These developments, of course, did not impact on everyone equally. Although figures on cattle distribution for the colonial period are incomplete, highly problematic, and vary tremendously between different administrative units and communities, it has been estimated that by the 1940s roughly half of the Transkei's households owned no or a negligible number of livestock - the majority of stockowning households possessed only a few animals each, about 10 per cent owned enough stock to be able to support a 'middle peasant' existence, and the ownership of sizeable herds was concentrated in the hands of a relatively small class of wealthier peasants.57 As grazing pressures intensified from the 1920s onwards, those more prosperous owners of larger herds were better able to cope with the losses associated with these rapid social and ecological changes. For the majority of stockowners, however, the loss of reliable grazing areas was a serious threat to the resources in which they had invested the most. In all cases, the decline in commonage grasses drove stockowners to seek out more intensively any available grazing areas for their animals. And in this pursuit, unused pasturage in government-declared forests was an increasingly desirable, and contested, resource.

As grazing in the locations diminished, many African stockowners herded their animals onto demarcated forest reserves and plantations more regularly. One headman from the Qumbu district described the growing attraction of forest lands as location resources declined in the late 1920s:

Round about these demarcated forests were Native kraals, and sometimes there was a drought and the different small streams in the location had no water, but there was water to be found in the wooded forests ... It often happened that the only grazing for cattle was on the commonage close to the forests and the cattle were generally driven to the grass near the forests.58

Dabulamanzi Gcanga recalled how local mountain forests in the Engcobo district in the early 1920s contained both more fertile and more extensive grazing areas than in the locations: 'There's better grass, there's better grass there.
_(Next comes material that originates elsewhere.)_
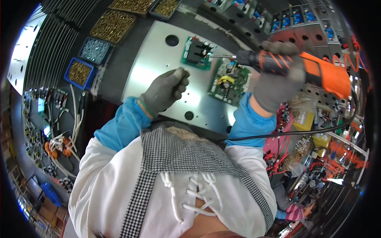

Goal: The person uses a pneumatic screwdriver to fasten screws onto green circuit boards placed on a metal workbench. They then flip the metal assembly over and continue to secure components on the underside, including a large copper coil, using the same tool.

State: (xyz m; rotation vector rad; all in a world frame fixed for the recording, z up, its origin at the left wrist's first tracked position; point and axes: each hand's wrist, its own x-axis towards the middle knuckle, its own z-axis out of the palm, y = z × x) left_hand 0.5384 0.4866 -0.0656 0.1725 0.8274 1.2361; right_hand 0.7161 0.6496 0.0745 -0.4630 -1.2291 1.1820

And here there are lands, and old people thrash us when the animals trespass on their land. So we had just to go up to the mountain.'59

Increasingly over the late 1920s and early 1930s, such vital interests in forest access led herders to break illegally into fenced-in government plantations and forest areas. During the first few decades of state forestry in the Transkei, amid public outcries regarding the government's unfenced forests serving as livestock 'traps', many stockowners and herders also resented the fencing off of grazing areas and occasionally risked impoundment and trespass fines by slipping animals into fenced forest areas.60 But by the late 1920s and 1930s, breaking fences and herding animals through them became a much more systemic response to pasture decline and scarcity as well as a weapon of protest against the government's withholding of valuable resources. Foresters more regularly complained about African men and boys cutting up, removing, and pulling apart fencing wire to let animals into restricted areas. Such practices, in fact, mitigated against officials expanding the fencing of reserves during this period, as it would be impossible to prevent fences being damaged again and too costly to continually replace them.61

One informant who grew up in the Manzana area of the Engcobo district in the 1920s and 1930s, Polisile Maka, recalled some of the deeper problems underlying this rise in forest incursions. Beginning in the late 1920s, people from the Manzana location protested the government's fencing of some commonage grazing lands to protect a municipal plantation at nearby Engcobo. As Maka explained: 'They used to break it [the fence], because our stock would be taken to the pound in town. They would say you must pay - we paid a lot. But the place is ours.'62 As this example suggests, stockowners in various locales were particularly resentful of the government's costly penalizing of their attempts to secure sufficient grazing for their animals. At a time of mounting economic and ecological pressure, more and more livestock herders regularly dismantled the boundaries imposed by colonial authorities, for both material and symbolic reasons.63

While trespassing increased on the ground, many prominent stockholders attempted in the late 1920s and early 1930s to dilute the severity of grazing restrictions through more formal political means.64 During the TTGC's 1929 session, for instance, several headmen expressed popular concerns to colonial magistrates in particularly vivid terms. 'This is one of the most disturbing questions to the people,' a St. Mark's councillor explained. 'Our cattle are being impounded when they graze on these grasslands, because the beacons are far from the forest.' Josiah Xakekile of the Butterworth district added his own story of meeting with people in his area prior to the council session and hearing their complaints of cattle and goats also being impounded for roaming beyond the beacons. 'The people have been treated unfairly in this matter,' he asserted. 'It amounts to expelling people from their present kraal sites.' Another headman from the Nqamakwe district called attention to popular frustration with the government for increasingly penalizing for trespass when the forests were not adequately fenced. 'If there is anything the people have specially requested me to attend to, it is this . In order that we may live in peace we think the Government might fence these lands. As soon as stock has shown its nose beyond the beacon stone it has been impounded.'65 Such appeals to government - to erect proper barriers around actual wooded areas and allow local people to exploit the unused and scarce pasture within reserve boundaries without the threat of seizure and fines - were a regular feature of council debates for years to come.66

With greater obstacles to livestock mobility and mounting pressures on location pastures during these years, stockowners also campaigned for a more beneficial reassessment of forest demarcations. This development is especially noteworthy considering the nature of state discourse criticizing African resource management during this period. At the same time that government officials increasingly pointed their fingers at African peasants for overtaxing the 'carrying capacity' of location soils,67 African men consistently called into question the very extent and nature of that capacity. By repeatedly urging state authorities to readjust forest boundaries, they invoked alternative visions of the landscape available for livestock grazing. While forest officials defended the extent of reserves under their control more intensely, stockowners on the ground contested the government's categorization and control of land in response to deepening ecological strains in the late 1920s and early 1930s.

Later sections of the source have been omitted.